The most common complaint about boots is that they are too loose, not to tight. The junction between rider and board begins with the boot, as it is in the most direct contact with the rider. When fitting boots, use the following method: A. Slip into the boot. B. Kick your heel back against the ground several times to drive it back into the boot's heel pocket. C. Lace the boot tightly, as though you were going to ride. NOTE: This is where most sizing mistakes are made. A snowboard boot is shaped like an upside down "7". The back has a good degree of forward lean. Thus, when you drop into the boot, your heel may be resting up to an inch away from the back of the boot, and your toes may be jammed into the front of the boot. Until the boot is tightly laced, you will not know if it is a proper fit. D. Your toes should now have firm pressure against the front of the boot. As this is the crux of sizing, let's discuss firm pressure: When you flex your knee forward hard, the pressure should lighten, or cease, as your toes pull back. At no time should you feel numbness or lose circulation. Your toes will be in contact with the end of the boot, unlike in a properly fit street or athletic shoe (snowboard boots are designed to fit more snugly than your other shoes). When you have achieved this combination of firm pressure and no circulation loss, you have found the correct size!


----------



## Brewtown (Feb 16, 2014)

radiomuse210 said:


> I would strongly suggest visiting a shop for boots. You really need to find the right fit for your foot and make sure they fit the bindings you end up getting. As you can see, the trial/error of online boot shopping can cost you time and money in the long run.

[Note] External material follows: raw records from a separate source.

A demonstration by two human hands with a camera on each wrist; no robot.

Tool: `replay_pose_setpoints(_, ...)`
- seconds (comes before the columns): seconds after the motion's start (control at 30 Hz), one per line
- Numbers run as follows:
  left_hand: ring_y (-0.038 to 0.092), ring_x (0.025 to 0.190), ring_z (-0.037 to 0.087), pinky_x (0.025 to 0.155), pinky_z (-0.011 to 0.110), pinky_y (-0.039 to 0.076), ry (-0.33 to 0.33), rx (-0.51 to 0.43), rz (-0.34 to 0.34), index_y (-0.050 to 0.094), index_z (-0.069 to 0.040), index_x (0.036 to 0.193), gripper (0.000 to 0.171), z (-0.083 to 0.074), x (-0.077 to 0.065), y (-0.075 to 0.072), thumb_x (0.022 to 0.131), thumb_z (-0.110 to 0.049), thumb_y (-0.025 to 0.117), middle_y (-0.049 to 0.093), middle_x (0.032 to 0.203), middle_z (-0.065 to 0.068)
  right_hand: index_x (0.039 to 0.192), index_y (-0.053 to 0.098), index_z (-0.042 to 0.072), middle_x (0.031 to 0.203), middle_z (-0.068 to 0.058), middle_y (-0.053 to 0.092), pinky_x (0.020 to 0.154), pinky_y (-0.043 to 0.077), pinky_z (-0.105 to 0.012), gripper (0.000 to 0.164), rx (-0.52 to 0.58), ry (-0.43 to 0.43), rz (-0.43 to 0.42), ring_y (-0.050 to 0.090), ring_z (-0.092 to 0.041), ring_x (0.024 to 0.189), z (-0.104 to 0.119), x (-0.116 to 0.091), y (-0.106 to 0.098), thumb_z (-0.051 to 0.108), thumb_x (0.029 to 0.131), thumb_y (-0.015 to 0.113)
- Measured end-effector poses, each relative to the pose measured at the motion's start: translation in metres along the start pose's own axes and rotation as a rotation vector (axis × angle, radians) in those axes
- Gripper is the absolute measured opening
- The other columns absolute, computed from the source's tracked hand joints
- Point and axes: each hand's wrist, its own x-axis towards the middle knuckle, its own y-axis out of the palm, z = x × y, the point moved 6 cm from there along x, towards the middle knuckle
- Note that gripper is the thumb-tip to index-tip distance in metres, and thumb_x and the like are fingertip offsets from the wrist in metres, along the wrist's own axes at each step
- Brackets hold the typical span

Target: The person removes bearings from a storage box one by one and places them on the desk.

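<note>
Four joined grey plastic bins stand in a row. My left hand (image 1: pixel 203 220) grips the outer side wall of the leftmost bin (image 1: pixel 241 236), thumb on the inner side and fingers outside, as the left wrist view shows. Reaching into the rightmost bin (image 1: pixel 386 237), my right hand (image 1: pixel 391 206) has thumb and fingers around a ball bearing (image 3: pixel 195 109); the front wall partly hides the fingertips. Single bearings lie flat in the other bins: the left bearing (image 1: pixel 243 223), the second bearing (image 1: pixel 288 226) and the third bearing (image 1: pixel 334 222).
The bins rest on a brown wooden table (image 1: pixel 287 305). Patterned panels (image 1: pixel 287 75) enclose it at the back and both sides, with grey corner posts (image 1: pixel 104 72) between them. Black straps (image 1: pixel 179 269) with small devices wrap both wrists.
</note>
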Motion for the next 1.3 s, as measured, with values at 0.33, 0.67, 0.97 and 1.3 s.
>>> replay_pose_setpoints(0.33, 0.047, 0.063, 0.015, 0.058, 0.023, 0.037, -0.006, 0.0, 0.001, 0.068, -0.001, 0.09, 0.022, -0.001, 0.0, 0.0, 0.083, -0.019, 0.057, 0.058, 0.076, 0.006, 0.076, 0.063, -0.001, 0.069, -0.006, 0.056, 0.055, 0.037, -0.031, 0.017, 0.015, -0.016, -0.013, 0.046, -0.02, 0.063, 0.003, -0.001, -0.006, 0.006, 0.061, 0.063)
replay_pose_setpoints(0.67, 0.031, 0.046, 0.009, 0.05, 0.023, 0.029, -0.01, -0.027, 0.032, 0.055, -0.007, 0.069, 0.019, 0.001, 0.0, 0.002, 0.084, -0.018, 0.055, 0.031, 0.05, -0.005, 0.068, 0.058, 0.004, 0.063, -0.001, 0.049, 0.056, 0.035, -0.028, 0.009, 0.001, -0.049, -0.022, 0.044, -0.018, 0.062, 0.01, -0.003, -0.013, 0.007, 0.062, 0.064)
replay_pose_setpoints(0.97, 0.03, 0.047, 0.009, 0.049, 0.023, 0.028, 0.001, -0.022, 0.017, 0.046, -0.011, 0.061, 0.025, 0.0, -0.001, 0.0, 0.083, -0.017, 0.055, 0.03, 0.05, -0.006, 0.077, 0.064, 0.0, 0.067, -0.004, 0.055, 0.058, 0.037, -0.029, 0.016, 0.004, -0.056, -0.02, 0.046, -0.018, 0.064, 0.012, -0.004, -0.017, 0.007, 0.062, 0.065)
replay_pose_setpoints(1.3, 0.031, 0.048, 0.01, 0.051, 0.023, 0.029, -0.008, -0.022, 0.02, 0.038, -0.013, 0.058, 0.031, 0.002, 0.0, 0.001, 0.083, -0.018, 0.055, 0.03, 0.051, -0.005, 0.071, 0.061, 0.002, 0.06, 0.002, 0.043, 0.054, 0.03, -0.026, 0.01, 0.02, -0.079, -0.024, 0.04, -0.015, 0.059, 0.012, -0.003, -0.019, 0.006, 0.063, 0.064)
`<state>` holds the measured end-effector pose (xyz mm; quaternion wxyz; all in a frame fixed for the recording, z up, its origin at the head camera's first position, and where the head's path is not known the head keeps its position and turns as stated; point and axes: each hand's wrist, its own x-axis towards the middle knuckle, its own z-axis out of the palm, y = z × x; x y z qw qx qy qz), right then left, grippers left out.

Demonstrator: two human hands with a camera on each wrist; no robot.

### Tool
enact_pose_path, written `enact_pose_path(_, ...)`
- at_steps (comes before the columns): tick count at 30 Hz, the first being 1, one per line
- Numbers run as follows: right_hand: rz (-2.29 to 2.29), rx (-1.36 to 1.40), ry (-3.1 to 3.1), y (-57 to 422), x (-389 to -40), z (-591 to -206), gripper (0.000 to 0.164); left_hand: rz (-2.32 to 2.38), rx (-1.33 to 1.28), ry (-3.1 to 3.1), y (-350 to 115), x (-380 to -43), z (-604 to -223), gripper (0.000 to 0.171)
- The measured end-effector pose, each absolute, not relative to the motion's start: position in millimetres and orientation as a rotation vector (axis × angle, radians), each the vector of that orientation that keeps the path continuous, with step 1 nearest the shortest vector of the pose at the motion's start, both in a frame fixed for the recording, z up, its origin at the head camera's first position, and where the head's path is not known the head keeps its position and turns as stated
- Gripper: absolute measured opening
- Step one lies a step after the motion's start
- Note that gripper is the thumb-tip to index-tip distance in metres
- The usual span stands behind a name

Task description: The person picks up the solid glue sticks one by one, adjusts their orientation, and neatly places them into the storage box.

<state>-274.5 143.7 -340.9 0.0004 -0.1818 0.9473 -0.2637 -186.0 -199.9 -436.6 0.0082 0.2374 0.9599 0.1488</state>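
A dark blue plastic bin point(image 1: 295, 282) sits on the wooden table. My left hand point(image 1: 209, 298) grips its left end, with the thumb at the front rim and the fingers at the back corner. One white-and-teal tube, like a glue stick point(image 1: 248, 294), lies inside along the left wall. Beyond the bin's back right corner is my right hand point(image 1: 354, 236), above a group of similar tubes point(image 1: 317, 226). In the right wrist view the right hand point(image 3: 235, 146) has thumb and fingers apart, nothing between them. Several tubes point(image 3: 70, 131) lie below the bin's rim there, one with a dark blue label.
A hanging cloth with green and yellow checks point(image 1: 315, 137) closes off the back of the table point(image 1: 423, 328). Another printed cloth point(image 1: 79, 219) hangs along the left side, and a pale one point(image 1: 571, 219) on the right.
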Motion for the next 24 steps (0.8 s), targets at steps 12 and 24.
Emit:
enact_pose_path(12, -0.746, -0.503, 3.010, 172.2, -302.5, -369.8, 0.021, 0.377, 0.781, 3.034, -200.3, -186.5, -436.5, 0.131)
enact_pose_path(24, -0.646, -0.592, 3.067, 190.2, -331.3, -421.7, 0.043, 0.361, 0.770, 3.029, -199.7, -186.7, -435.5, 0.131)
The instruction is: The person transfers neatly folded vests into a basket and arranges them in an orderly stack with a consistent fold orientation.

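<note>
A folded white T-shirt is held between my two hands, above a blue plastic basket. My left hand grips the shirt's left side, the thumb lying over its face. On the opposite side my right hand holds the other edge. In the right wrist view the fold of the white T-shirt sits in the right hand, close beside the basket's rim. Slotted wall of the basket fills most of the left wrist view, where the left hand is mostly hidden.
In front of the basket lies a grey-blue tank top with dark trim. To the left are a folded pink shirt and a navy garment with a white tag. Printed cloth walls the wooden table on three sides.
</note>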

This. Get a good pair of (normal) boots that fit you right, then we can discuss bindings. Besides being terrible bindings I'm not sure where you could even buy step ins anymore and then you run the risk of those boots not fitting in a traditional bindings. Trust me, it's worth spending the extra time and money to get the right equipment.

And if for whatever reason you don't have access to a local board shop to try on boots look to zappos which has free returns or see if you have a chain retailer like zumiez or rei nearby, where you can order online and return at a local store to avoid return shipping.


----------



## Wiredsport (Sep 16, 2009)

PS:

What is your foot size?


----------



## scooter1974 (Nov 5, 2014)

Thank you everyone for the advice. i have stopped shipment on the vans and will be looking for boots/bindings. sounds like my boots might b the correct size. they are snug to my big toe. they r new never used. i might have to retry the burtons.:hairy: i take a size 12 shoe, and bought 12 burtons. maybe a little stretching will help.


----------



## Manicmouse (Apr 7, 2014)

Holy hell this is bringing back horrific memories of my first days snowboarding in my early teens with step in rentals.

Nasty 

If you want quick entry bindings to avoid getting a snowy bum check out Flow bindings.


----------



## Wiredsport (Sep 16, 2009)

scooter1974 said:


> Thank you everyone for the advice. i have stopped shipment on the vans and will be looking for boots/bindings. sounds like my boots might b the correct size. they are snug to my big toe. they r new never used. i might have to retry the burtons.:hairy: i take a size 12 shoe, and bought 12 burtons. maybe a little stretching will help.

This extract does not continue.